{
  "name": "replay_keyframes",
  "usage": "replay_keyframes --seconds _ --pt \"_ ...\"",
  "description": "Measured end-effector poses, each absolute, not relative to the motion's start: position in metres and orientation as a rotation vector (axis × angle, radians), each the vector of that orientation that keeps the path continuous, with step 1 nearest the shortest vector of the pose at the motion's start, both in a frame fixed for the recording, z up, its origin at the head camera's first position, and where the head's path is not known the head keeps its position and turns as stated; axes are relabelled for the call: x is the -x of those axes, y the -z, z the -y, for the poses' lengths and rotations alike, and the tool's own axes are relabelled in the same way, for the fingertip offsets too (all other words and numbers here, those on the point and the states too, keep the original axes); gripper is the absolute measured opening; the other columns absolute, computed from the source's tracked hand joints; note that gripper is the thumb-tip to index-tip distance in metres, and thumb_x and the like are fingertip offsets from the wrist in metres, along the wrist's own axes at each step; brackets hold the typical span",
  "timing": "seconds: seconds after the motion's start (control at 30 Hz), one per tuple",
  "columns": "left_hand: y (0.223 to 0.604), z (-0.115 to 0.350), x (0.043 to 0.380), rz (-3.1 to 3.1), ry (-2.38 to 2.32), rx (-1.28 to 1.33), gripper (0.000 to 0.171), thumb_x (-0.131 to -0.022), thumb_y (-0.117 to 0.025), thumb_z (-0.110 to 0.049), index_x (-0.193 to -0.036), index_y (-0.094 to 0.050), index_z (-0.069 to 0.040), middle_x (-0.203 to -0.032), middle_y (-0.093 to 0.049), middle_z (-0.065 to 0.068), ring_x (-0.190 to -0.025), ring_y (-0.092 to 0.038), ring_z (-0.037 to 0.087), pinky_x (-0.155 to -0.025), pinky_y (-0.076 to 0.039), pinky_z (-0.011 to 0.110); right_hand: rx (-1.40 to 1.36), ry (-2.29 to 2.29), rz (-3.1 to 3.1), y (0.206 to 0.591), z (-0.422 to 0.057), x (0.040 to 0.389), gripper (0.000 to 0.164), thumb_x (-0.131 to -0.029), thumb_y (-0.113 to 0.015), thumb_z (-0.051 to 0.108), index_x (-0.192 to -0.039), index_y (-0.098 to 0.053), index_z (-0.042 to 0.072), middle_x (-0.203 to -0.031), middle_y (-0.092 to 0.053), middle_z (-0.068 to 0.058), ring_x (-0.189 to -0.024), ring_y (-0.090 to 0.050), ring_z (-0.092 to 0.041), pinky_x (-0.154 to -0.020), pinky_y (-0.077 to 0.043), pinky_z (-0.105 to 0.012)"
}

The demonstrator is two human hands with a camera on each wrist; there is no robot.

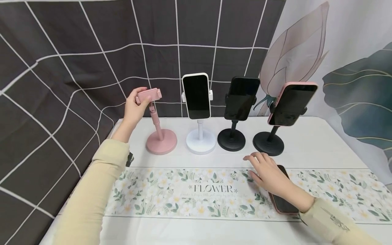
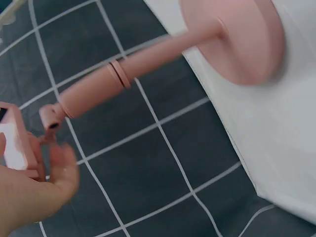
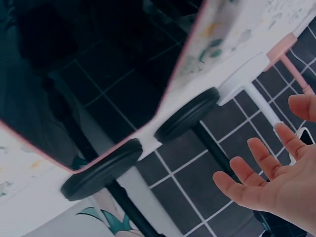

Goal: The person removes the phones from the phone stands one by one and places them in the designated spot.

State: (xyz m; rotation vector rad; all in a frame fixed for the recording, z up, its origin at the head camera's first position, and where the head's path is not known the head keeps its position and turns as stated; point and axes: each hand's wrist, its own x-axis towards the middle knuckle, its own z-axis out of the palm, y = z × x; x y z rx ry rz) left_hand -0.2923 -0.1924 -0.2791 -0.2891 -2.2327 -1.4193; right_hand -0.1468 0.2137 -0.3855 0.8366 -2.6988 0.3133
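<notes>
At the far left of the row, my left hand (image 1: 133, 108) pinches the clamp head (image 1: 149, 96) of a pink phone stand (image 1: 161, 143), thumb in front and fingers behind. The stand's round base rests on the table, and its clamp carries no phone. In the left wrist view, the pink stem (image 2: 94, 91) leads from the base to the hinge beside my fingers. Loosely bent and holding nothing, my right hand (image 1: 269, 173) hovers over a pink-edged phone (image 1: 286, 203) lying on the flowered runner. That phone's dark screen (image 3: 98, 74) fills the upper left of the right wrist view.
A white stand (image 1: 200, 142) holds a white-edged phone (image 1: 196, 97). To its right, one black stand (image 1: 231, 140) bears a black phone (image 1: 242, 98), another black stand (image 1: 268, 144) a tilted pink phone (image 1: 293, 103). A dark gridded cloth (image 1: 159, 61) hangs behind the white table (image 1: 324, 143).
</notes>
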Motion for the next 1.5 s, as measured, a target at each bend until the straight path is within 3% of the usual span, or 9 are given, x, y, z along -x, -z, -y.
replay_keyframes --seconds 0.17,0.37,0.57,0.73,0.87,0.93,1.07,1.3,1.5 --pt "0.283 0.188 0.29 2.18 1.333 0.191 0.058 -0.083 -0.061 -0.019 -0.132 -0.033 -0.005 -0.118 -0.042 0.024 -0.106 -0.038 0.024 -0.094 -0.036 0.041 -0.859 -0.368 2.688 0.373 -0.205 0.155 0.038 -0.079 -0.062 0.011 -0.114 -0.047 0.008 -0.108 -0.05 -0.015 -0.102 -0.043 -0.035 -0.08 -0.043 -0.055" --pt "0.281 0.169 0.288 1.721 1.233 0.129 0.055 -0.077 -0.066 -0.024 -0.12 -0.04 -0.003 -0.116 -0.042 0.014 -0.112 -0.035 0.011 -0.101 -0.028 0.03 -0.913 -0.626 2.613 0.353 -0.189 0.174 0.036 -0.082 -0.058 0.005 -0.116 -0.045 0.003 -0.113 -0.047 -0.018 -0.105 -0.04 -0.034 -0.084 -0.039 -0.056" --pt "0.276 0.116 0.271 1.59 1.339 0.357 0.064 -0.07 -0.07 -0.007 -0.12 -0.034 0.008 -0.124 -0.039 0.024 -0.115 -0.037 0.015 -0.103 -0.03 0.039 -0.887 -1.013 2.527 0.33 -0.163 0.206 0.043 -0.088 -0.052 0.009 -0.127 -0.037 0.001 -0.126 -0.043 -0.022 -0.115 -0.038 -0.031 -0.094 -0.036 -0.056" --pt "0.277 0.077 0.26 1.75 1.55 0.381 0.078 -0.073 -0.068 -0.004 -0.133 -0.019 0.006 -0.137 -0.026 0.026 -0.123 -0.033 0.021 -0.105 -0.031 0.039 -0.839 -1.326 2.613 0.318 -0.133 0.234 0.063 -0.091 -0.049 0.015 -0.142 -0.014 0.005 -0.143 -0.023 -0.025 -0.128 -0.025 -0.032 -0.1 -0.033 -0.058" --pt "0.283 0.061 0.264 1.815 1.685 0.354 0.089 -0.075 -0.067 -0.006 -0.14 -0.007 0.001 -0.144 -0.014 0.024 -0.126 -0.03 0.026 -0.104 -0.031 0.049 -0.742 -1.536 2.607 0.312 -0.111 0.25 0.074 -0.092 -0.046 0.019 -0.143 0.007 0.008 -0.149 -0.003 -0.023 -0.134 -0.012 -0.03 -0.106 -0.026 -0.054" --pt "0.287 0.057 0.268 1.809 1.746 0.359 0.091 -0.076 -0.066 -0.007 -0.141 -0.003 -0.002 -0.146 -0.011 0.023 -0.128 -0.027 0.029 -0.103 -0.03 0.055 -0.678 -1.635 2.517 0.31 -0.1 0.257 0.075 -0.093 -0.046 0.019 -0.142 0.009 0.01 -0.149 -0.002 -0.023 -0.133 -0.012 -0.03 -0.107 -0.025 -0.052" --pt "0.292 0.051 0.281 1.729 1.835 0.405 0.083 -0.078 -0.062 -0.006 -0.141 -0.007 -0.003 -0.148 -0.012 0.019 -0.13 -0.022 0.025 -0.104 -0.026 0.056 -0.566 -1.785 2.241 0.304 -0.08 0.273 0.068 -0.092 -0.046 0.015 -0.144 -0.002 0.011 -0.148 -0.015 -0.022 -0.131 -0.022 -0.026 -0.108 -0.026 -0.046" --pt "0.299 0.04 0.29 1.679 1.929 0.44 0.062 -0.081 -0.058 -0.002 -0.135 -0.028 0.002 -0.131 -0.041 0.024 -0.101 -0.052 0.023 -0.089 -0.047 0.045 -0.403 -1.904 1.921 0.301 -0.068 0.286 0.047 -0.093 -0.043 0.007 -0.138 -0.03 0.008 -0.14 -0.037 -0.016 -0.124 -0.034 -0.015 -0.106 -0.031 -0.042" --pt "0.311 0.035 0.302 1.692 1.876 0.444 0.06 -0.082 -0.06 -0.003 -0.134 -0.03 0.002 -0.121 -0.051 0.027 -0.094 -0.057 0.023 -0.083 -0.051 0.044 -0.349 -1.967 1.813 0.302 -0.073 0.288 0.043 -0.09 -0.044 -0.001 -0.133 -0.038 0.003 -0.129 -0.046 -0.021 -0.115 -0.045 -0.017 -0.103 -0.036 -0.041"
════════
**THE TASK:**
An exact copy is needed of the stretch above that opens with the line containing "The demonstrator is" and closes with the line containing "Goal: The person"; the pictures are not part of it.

**SOLUTION:**
The demonstrator is two human hands with a camera on each wrist; there is no robot.


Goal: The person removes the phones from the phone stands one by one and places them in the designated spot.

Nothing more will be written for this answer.